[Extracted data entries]

=-=-=

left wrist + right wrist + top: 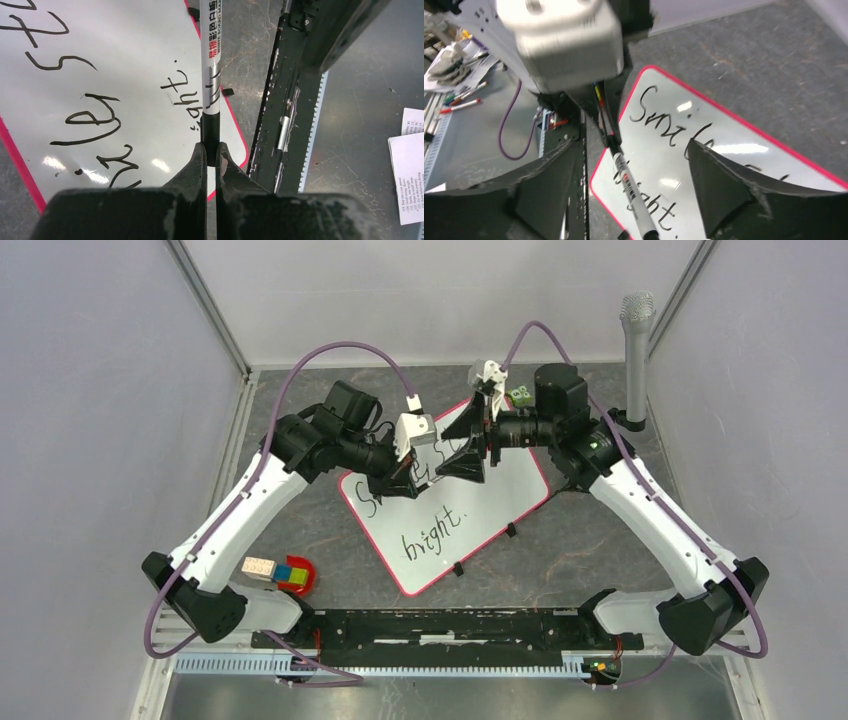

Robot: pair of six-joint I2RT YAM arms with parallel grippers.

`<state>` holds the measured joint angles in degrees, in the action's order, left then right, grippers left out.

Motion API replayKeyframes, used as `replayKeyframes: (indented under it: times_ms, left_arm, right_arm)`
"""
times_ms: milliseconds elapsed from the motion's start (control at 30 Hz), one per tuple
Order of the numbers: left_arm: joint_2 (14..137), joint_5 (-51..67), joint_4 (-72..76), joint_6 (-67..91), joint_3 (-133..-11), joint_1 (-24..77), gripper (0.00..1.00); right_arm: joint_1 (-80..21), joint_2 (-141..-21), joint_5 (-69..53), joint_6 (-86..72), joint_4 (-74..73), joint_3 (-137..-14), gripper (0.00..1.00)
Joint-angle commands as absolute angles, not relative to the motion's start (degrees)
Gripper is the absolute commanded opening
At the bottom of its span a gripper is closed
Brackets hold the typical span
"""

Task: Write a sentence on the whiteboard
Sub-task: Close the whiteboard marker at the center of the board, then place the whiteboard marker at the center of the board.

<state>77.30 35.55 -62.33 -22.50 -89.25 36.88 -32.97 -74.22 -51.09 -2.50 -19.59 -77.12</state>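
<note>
Over the middle of the worktop [600, 550], I am reaching my left arm [250, 505] out from its near-left base, with the wrist dipping toward the far left part of the whiteboard [480, 530]. My left jaws are squeezing narrow on the black end of the marker [211, 75], both fingers [196, 167] pressing against it. Its white, labelled barrel is sticking out ahead of them and crossing the board's red-pink edge.

My right arm [650, 510] is coming in from the near-right base, its forearm lying roughly level and pointing left over the board's far corner. My right jaws are standing wide, gripping nothing. The marker is passing between their fingers [719, 185] and seems to be touching neither.

The whiteboard is lying flat and turned diagonally, its small black feet showing along the near-right edge. The sentence [432, 535] is running across it in black script. My wrists are hiding much of the upper line from above, while "bright." is showing clearly on the lower line.

A red dish [305, 570] is sitting at the near left with coloured blocks [262, 568] beside it, well apart from the board. A grey microphone [636, 350] is standing upright at the far right. A black rail [440, 625] is running along the near edge between my bases, and purple cables [340, 348] are arching over both arms.
</note>
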Motion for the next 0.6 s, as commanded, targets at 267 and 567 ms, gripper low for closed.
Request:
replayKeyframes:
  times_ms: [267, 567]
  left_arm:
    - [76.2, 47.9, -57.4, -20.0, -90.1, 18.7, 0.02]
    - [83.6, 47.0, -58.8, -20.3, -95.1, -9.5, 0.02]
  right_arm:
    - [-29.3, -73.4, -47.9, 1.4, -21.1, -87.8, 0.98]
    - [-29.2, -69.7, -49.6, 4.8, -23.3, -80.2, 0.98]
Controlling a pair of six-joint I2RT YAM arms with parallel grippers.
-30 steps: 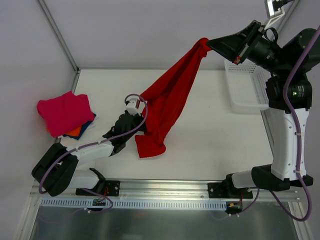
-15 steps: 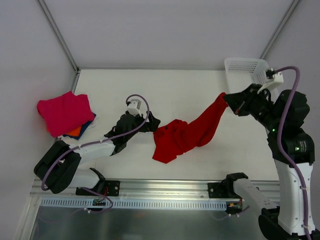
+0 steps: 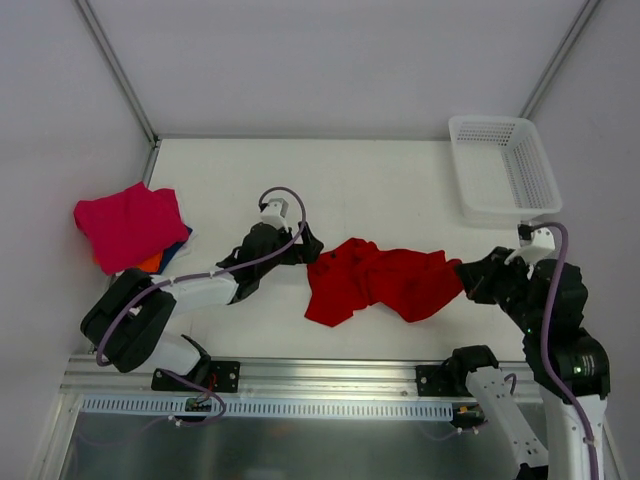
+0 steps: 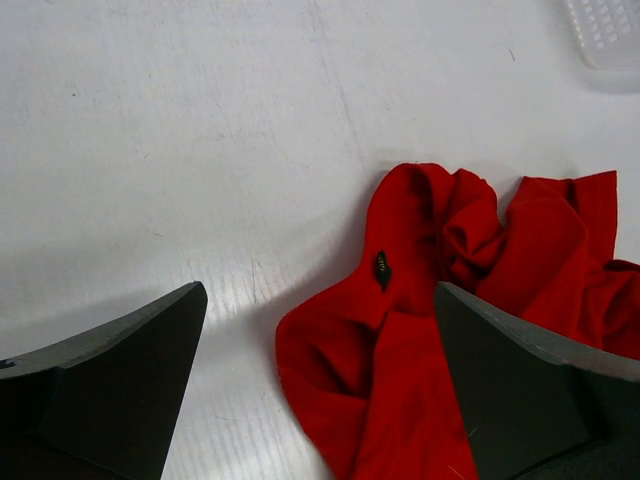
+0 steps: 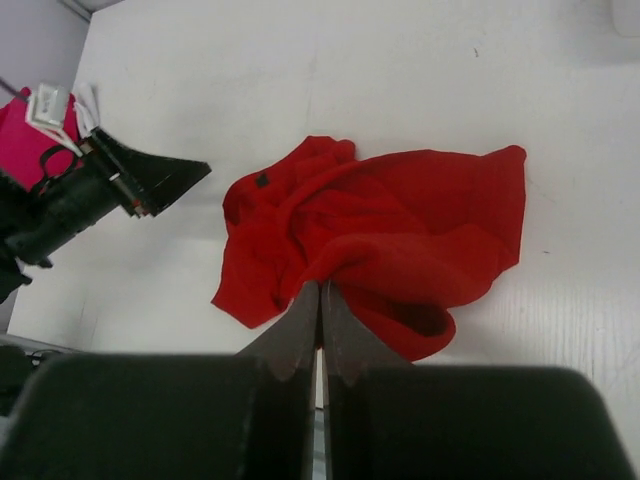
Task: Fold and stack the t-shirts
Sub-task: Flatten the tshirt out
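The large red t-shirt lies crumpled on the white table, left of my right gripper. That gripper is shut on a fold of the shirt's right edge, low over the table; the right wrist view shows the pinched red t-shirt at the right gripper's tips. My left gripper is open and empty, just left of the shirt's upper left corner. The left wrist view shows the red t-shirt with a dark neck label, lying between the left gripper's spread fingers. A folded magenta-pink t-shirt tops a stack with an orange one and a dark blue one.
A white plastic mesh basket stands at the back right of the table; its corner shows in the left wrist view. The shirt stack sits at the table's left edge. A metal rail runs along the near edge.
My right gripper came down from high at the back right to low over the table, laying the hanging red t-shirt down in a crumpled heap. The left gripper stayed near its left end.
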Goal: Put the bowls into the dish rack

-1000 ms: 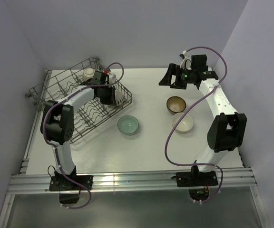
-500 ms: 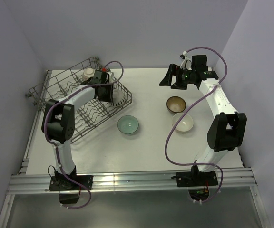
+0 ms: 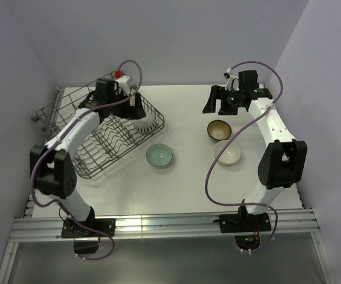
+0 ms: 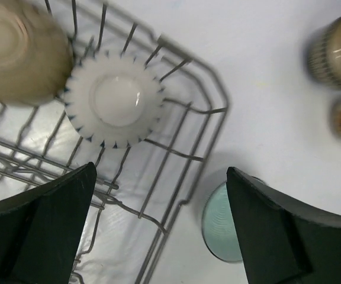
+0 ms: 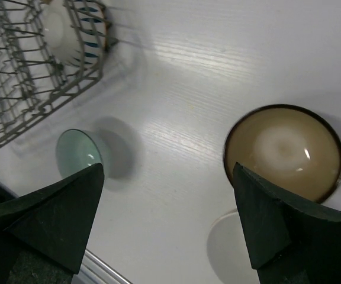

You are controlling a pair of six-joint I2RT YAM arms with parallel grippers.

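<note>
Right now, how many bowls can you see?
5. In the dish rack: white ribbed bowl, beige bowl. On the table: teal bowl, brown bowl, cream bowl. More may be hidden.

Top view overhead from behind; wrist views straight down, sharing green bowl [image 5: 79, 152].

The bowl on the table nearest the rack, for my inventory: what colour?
Pale green bowl, clearest in the top external view.
</note>
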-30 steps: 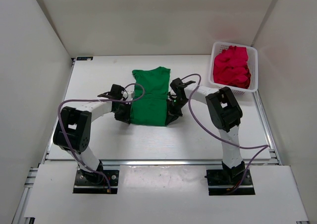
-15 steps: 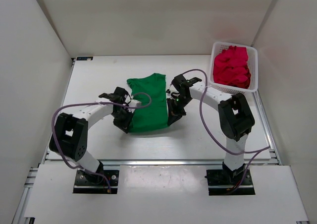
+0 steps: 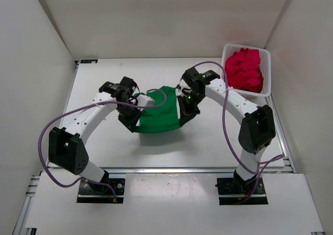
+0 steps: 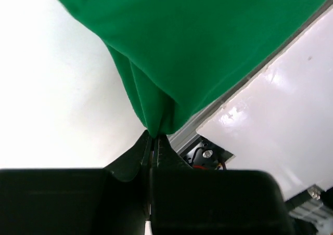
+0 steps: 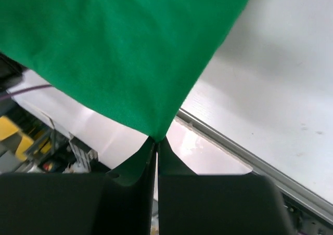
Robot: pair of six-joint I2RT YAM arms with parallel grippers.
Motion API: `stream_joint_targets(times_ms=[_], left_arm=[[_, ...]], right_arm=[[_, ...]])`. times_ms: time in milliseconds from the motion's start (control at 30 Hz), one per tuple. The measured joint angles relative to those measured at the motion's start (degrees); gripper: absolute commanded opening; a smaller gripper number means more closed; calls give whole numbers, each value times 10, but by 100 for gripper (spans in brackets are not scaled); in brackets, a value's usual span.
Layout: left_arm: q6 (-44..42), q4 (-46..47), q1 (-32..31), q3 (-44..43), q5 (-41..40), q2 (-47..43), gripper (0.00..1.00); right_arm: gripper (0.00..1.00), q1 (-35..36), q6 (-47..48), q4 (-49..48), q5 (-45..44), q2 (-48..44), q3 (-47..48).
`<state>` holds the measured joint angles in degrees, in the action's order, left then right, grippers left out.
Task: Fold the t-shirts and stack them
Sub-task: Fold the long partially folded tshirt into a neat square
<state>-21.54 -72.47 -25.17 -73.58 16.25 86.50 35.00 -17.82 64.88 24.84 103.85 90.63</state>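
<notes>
Well to the left of the white mesh basket (image 3: pixel 250 93), the left gripper (image 3: pixel 132 117) is seen pinched almost shut on a bunched corner of the green t-shirt (image 3: pixel 158 116). The shirt is held up between the two arms, left of the basket and nearer the arm bases, sagging in the middle with a shadow on the table (image 3: pixel 104 141) beneath it. At the shirt's right edge, closer to the basket, the right gripper (image 3: pixel 185 109) is clamped fully closed on another corner (only a thin point of cloth is caught between its fingers). Inside the basket, the red t-shirts (image 3: pixel 243 71) are heaped unfolded. The green shirt's fold is judged to be in hand. Next, both corners would need to be carried across together, lowered evenly and laid flat before release.
</notes>
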Motion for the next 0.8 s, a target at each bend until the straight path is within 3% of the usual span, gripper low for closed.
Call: stream_joint_targets(times_ms=[300, 500, 800], left_arm=[[-1, -35, 77, -134, 33, 71, 0], [14, -13, 138, -230, 43, 176, 0], [47, 44, 146, -295, 54, 238, 0]], right_arm=[[0, -32, 3, 18, 1, 124, 268], [0, -64, 1, 16, 15, 246, 350], [0, -109, -17, 17, 46, 328, 470]])
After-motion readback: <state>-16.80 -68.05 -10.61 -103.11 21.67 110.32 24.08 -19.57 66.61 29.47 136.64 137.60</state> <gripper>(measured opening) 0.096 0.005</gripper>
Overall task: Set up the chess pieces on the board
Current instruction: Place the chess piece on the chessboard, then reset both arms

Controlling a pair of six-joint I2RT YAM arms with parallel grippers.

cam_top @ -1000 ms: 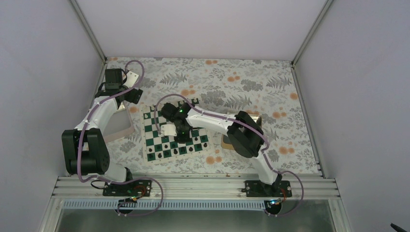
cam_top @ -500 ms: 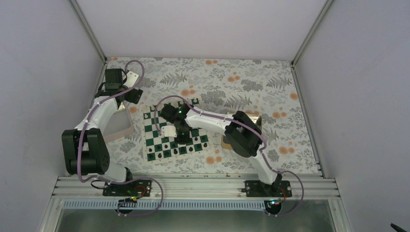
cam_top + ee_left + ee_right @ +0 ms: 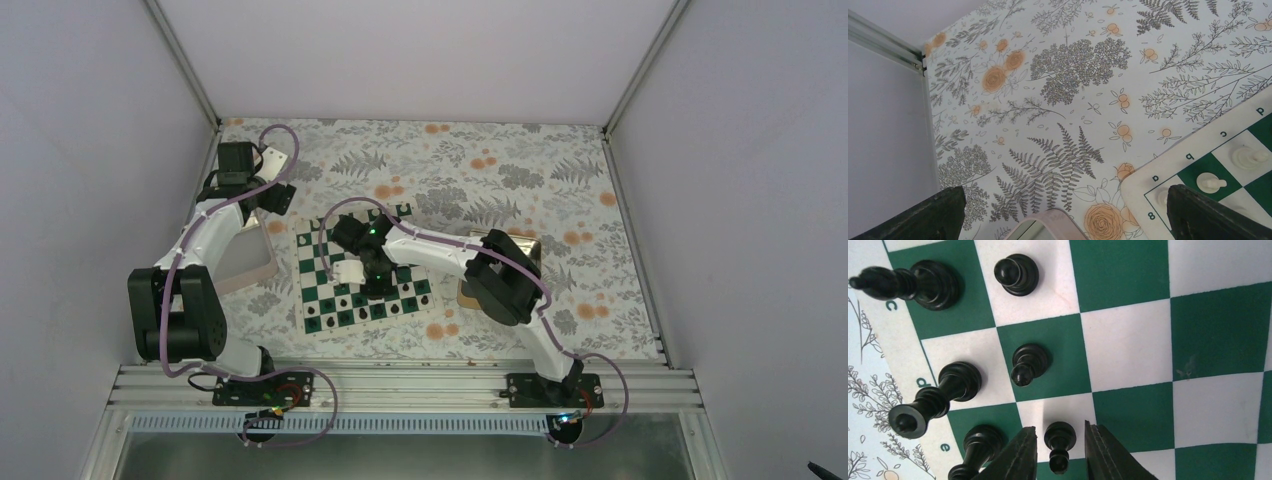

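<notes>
Standing pawn (image 3: 1060, 436): black, upright on a white square of the board (image 3: 1208, 330), in the second row from its lettered edge, in line with "e". Its long axis is vertical.
Right gripper (image 3: 1058, 452): one finger on each side of the pawn, with a thin gap on both sides, so it is not clamped.
Other chess pieces (image 3: 1029, 364): four more black ones stand upright by the c, d and e edge. The one on e is cut off at the bottom.
Left gripper (image 3: 1065, 200): spread wide and holding nothing, over the tabletop (image 3: 1073, 75) off the board's corner.
Hidden: in the top view the right wrist covers the pawn.
</notes>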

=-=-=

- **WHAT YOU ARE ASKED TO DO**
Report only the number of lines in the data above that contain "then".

- **OUTPUT**
4